# Problem statement
All of the data that follows is to be written out exactly, with images excluded.

:: The data ::

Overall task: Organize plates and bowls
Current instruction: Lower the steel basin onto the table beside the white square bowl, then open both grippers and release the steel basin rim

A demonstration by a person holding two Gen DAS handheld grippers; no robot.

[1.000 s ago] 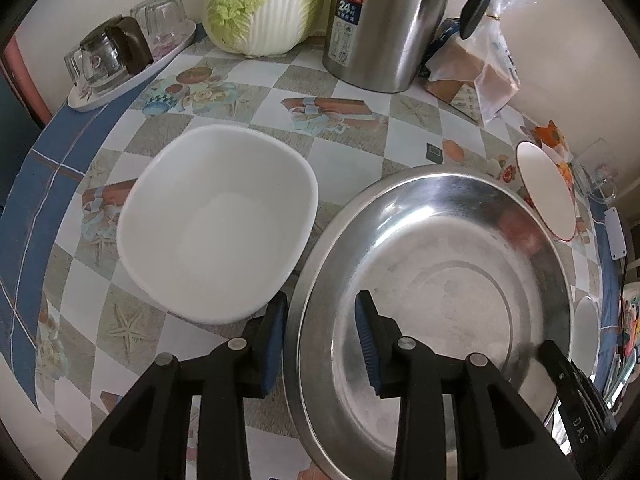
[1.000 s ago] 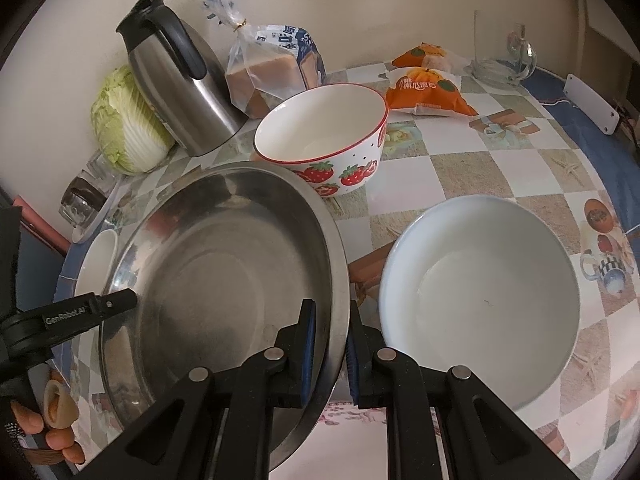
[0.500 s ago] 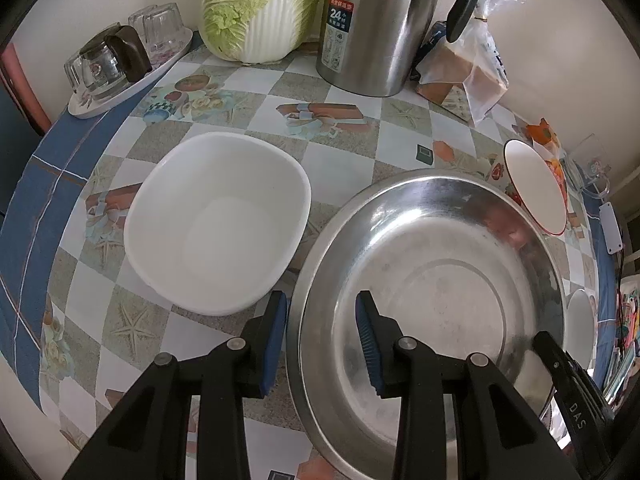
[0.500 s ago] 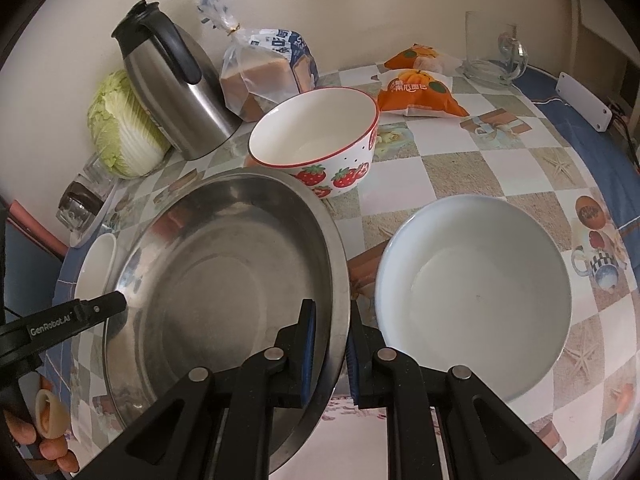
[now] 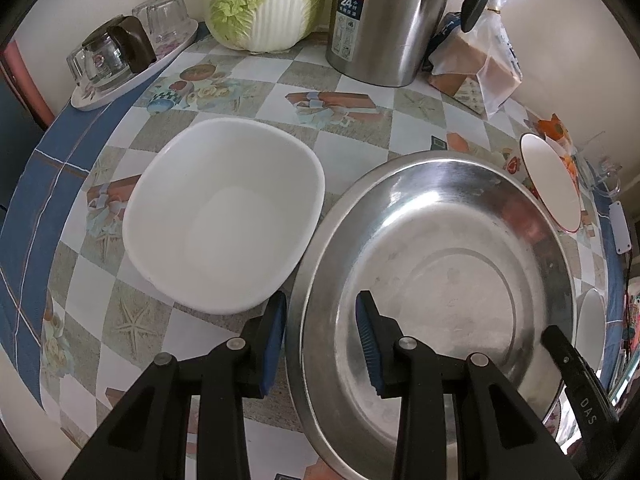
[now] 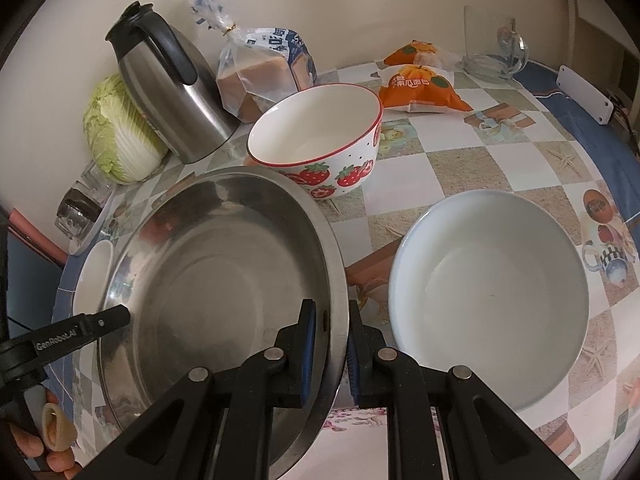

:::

# Written response
Overall task: Organize plates and bowls
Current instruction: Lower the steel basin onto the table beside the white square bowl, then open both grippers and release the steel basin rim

A demonstration by a person holding two Gen DAS handheld grippers; no robot.

[1.000 s ago] 
[1.000 s ago] 
[0.500 s ago] 
[0.500 s ago] 
[now] 
[now] 

The output above is complete as it stands.